ABOUT THIS TASK: The full listing, written out exactly and without images, is the expected result.

PROVIDED DATA:

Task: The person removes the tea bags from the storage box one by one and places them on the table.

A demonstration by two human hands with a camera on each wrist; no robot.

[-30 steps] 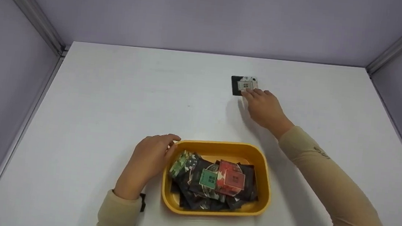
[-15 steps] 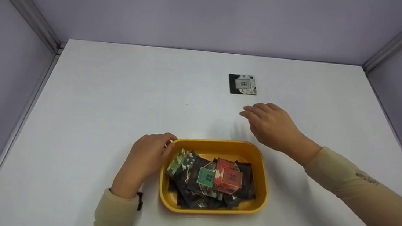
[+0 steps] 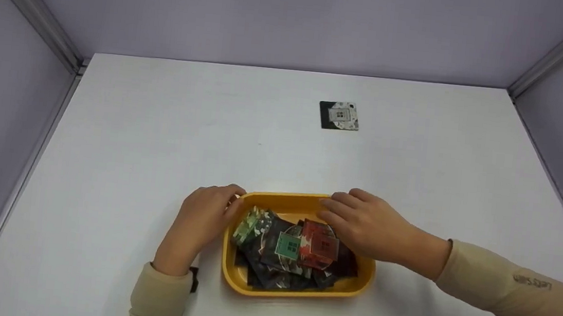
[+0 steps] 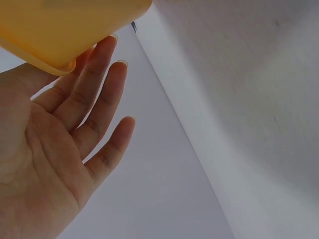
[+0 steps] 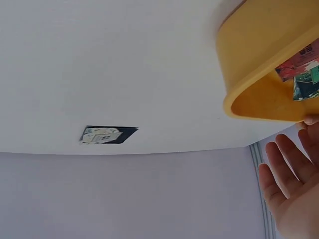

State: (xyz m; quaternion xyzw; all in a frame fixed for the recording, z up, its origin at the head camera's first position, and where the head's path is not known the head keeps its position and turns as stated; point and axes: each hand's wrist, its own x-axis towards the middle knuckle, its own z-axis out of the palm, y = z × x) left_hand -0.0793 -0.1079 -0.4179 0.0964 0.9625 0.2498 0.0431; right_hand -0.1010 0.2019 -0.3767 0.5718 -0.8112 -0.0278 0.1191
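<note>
A yellow tray (image 3: 276,293) holds a pile of small square packets, mostly black. On top lie a red one (image 3: 323,250) and a green-labelled one (image 3: 287,246); a leafy green one (image 3: 250,224) leans at the left. My left hand (image 3: 206,215) grips the tray's far left corner, its thumb by the inside and its fingers outside, as the left wrist view shows. Over the tray's right side, my right hand (image 3: 365,223) has loosely bent fingers and hides part of the rim. In the right wrist view, the right hand (image 5: 294,184) shows its palm, with nothing in it.
A black and white square packet (image 3: 339,115) lies flat toward the back of the white table (image 3: 160,131). Grey-lilac walls (image 3: 295,20) enclose the back and both sides.
My right hand has left the black and white packet at the back and come toward me, over the tray's right side. The left hand has stayed at the tray's corner.
</note>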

SOLUTION BELOW:
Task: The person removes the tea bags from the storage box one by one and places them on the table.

A demonstration by two human hands with a camera on each wrist; no robot.

[-30 steps] 
[-15 steps] 
[+0 steps] 
[+0 steps] 
[+0 steps] 

State: (xyz m; quaternion xyzw; all in a frame fixed for the recording, z up, its origin at the head camera's first position, and where the head's path is not known the head keeps its position and turns as stated; point and axes: each hand's wrist, its own x-axis towards the middle knuckle, its own z-axis out of the palm, y = z × x) left_hand -0.0793 -0.1079 -0.4179 0.0964 0.9625 0.2498 0.0431; right_hand -0.1010 0.2019 -0.3767 0.5718 -0.8112 -0.0278 0.1191
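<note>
A yellow tray (image 3: 276,293) holds a pile of small square packets, mostly black. On top lie a red one (image 3: 323,250) and a green-labelled one (image 3: 287,246); a leafy green one (image 3: 250,224) leans at the left. My left hand (image 3: 206,215) grips the tray's far left corner, its thumb by the inside and its fingers outside, as the left wrist view shows. Over the tray's right side, my right hand (image 3: 365,223) has loosely bent fingers and hides part of the rim. In the right wrist view, the right hand (image 5: 294,184) shows its palm, with nothing in it.
A black and white square packet (image 3: 339,115) lies flat toward the back of the white table (image 3: 160,131). Grey-lilac walls (image 3: 295,20) enclose the back and both sides.
My right hand has left the black and white packet at the back and come toward me, over the tray's right side. The left hand has stayed at the tray's corner.
</note>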

No further output is needed here.